> _YOUR TASK_:
An exact retyping of all lines below is the answer; pictures do not belong in it.
[SUPPLIED MATERIAL — start]
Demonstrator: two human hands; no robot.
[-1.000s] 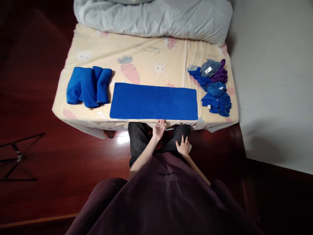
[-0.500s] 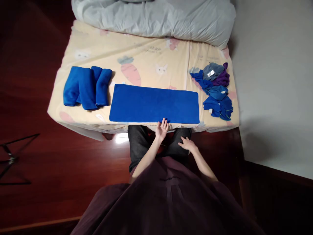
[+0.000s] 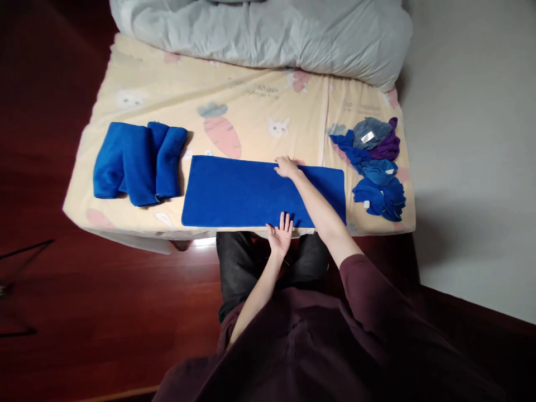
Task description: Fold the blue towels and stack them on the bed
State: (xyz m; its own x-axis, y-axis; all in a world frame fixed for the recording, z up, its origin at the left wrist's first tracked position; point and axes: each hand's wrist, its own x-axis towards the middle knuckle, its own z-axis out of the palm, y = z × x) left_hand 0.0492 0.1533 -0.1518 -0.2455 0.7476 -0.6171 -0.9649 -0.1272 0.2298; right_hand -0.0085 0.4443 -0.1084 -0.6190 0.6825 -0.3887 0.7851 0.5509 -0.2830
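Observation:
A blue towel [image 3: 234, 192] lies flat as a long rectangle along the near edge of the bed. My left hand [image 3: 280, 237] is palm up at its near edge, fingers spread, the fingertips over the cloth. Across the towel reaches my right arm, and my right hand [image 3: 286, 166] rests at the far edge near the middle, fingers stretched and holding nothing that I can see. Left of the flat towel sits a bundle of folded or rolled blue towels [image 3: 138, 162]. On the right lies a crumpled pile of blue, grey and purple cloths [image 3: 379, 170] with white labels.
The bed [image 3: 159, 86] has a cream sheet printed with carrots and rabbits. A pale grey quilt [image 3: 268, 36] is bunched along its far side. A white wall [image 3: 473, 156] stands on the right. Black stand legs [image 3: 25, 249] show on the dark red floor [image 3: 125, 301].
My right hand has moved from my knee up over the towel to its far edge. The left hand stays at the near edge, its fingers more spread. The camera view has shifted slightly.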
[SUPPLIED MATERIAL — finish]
> _EXERCISE RESPONSE_:
Demonstrator: two human hands; no robot.
[-1.000s] 
[-0.500s] 
[+0.000s] 
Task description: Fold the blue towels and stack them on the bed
State: (xyz m; its own x-axis, y-axis; all in a world frame fixed for the recording, z up, its origin at the left wrist's first tracked position; point and axes: each hand's wrist, its own x-axis towards the middle knuckle, its own z-axis out of the palm, y = z × x) left_hand 0.0492 0.1533 -0.1518 -0.2455 0.7476 -0.6171 -0.9649 -0.1272 0.2298; right_hand -0.0085 0.4443 -0.1084 -0.6190 0.6825 -0.3887 0.7851 0.5509 -0.2830
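Observation:
A blue towel [image 3: 234, 192] lies flat as a long rectangle along the near edge of the bed. My left hand [image 3: 280, 237] is palm up at its near edge, fingers spread, the fingertips over the cloth. Across the towel reaches my right arm, and my right hand [image 3: 286, 166] rests at the far edge near the middle, fingers stretched and holding nothing that I can see. Left of the flat towel sits a bundle of folded or rolled blue towels [image 3: 138, 162]. On the right lies a crumpled pile of blue, grey and purple cloths [image 3: 379, 170] with white labels.
The bed [image 3: 159, 86] has a cream sheet printed with carrots and rabbits. A pale grey quilt [image 3: 268, 36] is bunched along its far side. A white wall [image 3: 473, 156] stands on the right. Black stand legs [image 3: 25, 249] show on the dark red floor [image 3: 125, 301].
My right hand has moved from my knee up over the towel to its far edge. The left hand stays at the near edge, its fingers more spread. The camera view has shifted slightly.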

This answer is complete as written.